What the task requires: Nothing is needed except the lines below that run from the one with "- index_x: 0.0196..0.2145" through the one with "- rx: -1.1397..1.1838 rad", repeated exactly.
--- START ---
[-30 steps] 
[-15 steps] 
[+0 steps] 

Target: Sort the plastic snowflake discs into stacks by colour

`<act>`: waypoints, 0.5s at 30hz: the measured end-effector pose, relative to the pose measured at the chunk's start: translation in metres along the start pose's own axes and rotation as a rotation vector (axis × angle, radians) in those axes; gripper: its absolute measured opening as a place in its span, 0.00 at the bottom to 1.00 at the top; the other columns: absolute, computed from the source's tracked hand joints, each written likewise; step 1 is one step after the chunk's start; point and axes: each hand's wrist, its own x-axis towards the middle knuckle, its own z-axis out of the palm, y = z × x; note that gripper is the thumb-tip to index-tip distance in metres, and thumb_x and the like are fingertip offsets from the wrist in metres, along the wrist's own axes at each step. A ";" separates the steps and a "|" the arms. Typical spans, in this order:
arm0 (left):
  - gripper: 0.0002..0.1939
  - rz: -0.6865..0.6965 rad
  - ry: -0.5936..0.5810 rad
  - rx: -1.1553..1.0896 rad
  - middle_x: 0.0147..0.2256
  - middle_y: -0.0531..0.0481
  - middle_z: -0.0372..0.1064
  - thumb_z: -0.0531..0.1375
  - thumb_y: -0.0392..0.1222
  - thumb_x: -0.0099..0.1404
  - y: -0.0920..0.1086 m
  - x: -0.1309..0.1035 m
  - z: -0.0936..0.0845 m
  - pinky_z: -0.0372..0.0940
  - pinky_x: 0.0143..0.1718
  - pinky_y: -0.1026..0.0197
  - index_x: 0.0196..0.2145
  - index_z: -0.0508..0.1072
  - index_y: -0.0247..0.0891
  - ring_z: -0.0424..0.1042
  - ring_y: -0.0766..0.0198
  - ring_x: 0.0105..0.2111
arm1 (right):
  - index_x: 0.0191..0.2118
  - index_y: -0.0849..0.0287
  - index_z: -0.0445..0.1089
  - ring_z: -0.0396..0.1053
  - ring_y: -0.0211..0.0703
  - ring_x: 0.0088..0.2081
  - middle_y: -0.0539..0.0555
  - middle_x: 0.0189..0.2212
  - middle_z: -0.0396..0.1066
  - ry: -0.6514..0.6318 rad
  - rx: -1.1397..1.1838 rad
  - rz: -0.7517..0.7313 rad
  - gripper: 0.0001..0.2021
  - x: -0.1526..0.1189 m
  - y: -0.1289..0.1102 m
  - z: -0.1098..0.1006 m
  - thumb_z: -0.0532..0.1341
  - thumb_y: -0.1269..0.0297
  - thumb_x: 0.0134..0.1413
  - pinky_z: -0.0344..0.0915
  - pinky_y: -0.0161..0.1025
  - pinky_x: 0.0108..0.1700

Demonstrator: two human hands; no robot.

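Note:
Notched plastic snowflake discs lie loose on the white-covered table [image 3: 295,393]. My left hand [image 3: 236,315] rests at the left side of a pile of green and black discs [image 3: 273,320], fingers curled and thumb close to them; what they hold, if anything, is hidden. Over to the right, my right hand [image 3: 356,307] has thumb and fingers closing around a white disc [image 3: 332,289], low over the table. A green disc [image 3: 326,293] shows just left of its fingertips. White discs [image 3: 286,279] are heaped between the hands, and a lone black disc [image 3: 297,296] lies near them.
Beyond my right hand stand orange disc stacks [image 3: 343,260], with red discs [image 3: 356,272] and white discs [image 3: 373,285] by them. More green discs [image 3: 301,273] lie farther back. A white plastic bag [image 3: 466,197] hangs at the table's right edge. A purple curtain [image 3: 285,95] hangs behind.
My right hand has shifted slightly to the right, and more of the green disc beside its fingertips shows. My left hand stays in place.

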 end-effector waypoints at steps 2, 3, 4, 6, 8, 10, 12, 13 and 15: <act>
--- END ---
Finished exercise:
  - index_x: 0.0196..0.2145
  - index_z: -0.0508..0.1072
  - index_y: -0.0247..0.0891
  - ring_z: -0.0424..0.1042
  - ring_y: -0.0766..0.0198
  - ring_x: 0.0105..0.2111
arm1 (right):
  - index_x: 0.0191..0.2118
  - index_y: -0.0849..0.0287
  - index_z: -0.0445..0.1089
  - ring_z: -0.0396..0.1053
  - ring_y: -0.0211..0.0703
  - ring_x: 0.0088..0.2081
  - middle_y: -0.0539..0.0555
  - middle_x: 0.0189..0.2212
  - middle_z: -0.0396..0.1066
  - ry: -0.6514..0.6318 rad
  - rx: -1.1397..1.1838 rad

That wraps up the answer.